Prompt:
Begin with the line below holding "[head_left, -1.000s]" and go on through the line holding "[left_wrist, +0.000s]", duplicating each line exactly and leaving out pictures.

Recorded data:
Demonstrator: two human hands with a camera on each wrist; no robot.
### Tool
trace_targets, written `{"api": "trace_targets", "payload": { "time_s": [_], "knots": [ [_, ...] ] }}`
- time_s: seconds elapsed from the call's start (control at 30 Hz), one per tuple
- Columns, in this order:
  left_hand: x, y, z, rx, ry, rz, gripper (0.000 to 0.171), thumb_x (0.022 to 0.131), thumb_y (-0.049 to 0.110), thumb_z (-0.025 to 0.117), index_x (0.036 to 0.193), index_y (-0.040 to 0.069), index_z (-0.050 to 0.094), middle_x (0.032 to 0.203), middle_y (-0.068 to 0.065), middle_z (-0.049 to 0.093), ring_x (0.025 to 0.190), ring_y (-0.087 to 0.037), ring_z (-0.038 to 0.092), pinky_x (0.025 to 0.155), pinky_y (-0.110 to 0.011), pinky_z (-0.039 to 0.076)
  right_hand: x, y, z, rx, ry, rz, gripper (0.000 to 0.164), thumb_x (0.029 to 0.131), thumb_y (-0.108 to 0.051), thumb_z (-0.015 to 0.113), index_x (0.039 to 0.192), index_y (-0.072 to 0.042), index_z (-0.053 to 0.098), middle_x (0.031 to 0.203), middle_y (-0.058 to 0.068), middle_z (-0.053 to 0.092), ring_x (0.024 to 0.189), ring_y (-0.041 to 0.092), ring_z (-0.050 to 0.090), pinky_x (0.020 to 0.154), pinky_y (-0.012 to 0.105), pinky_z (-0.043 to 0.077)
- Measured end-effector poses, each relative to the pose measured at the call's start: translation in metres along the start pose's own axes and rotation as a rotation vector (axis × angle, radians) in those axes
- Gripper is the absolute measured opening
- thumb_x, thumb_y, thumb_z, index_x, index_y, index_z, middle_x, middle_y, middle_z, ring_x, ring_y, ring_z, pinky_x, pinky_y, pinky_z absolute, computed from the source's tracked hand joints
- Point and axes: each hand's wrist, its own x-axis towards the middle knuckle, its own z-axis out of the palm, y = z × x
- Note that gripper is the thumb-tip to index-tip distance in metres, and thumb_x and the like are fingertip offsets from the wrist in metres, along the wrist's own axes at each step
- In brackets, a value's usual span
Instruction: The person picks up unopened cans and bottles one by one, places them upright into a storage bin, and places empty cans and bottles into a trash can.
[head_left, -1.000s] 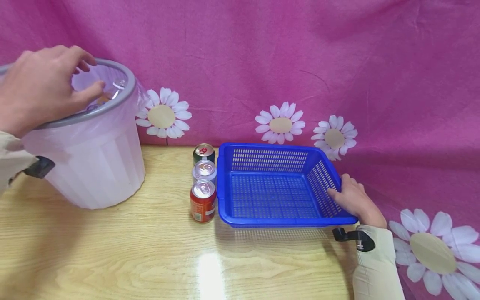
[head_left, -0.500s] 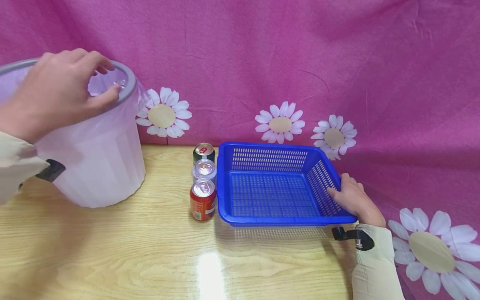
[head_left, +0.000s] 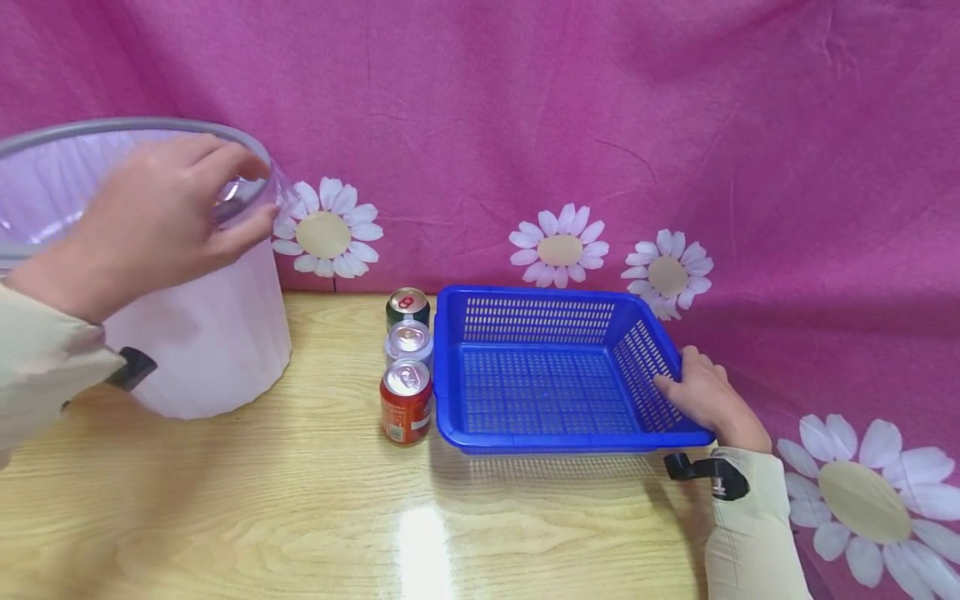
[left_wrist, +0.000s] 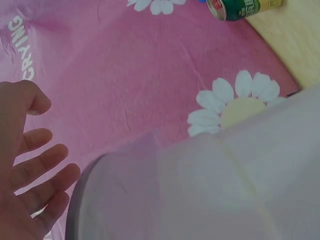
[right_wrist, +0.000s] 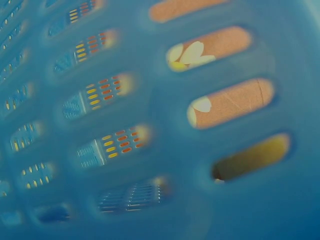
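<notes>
Backdrop: magenta cloth (head_left: 465, 125) printed with white daisies (head_left: 322, 234), hung behind a wood-grain tabletop (head_left: 322, 508).

Waste bin (head_left: 217, 350), white, grey-rimmed, fitted with a translucent liner (head_left: 45, 179); stands at far left. Some shiny contents show past the hand, too little to identify.

Left hand (head_left: 165, 221): in front of and above the bin's mouth, fingertips near the right part of the rim. Fingers loosely bent, thumb apart, nothing held in either the head or left wrist view. Change noted: over the last second it has travelled rightward and slightly lower, from the left of the mouth to its right edge.

Slotted plastic basket (head_left: 570, 442), blue, rectangular; rests on the tabletop at centre right. Unmoved.

Right hand (head_left: 708, 396): grasping the basket's right rim, thumb on the inner side, other fingers partly hidden beyond. Position unchanged.

Drink cans, three, upright, in a row just beside the basket's left wall: red can (head_left: 406, 414) at front, pale can (head_left: 409, 337) in the middle, dark green can (head_left: 408, 307) at rear. Unmoved; outside both containers.

Assessment: the shift leaves the left hand unburdened and closer to the cans, while the basket appears steadied by the right.
</notes>
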Motion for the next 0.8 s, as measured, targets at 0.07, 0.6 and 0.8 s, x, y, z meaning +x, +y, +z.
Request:
{"api": "trace_targets", "payload": {
  "time_s": [0.07, 0.6, 0.8],
  "knots": [
    [0.000, 0.003, 0.002, -0.011, -0.002, 0.007, 0.026, 0.080, 0.020, 0.065, 0.097, 0.001, 0.064, 0.085, -0.016, 0.065, 0.070, -0.030, 0.059, 0.063, -0.044, 0.046, 0.000, 0.001, 0.000, 0.000, 0.002, -0.001, 0.058, 0.094, -0.039, 0.050, 0.125, 0.008, 0.035, 0.112, 0.028, 0.048, 0.102, 0.046, 0.042, 0.082, 0.058, 0.042],
    [-0.015, 0.026, 0.019, -0.090, -0.131, -0.022, 0.030, 0.080, 0.019, 0.071, 0.104, 0.005, 0.064, 0.094, -0.012, 0.068, 0.070, -0.025, 0.058, 0.068, -0.046, 0.051, 0.001, 0.003, 0.002, -0.006, 0.020, -0.010, 0.058, 0.094, -0.040, 0.051, 0.123, 0.008, 0.037, 0.110, 0.027, 0.049, 0.101, 0.046, 0.044, 0.081, 0.057, 0.043],
    [-0.019, 0.036, 0.025, -0.092, -0.104, 0.054, 0.028, 0.080, 0.020, 0.068, 0.102, 0.004, 0.064, 0.087, -0.009, 0.066, 0.067, -0.021, 0.056, 0.065, -0.041, 0.049, 0.002, 0.005, 0.001, -0.011, 0.018, -0.012, 0.062, 0.095, -0.042, 0.050, 0.126, 0.009, 0.035, 0.112, 0.028, 0.048, 0.101, 0.046, 0.043, 0.082, 0.058, 0.042]
  ]
}}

Response to this exercise:
[head_left, -1.000s] 
[head_left, -0.500s] 
[head_left, +0.000s] 
[left_wrist, +0.000s] 

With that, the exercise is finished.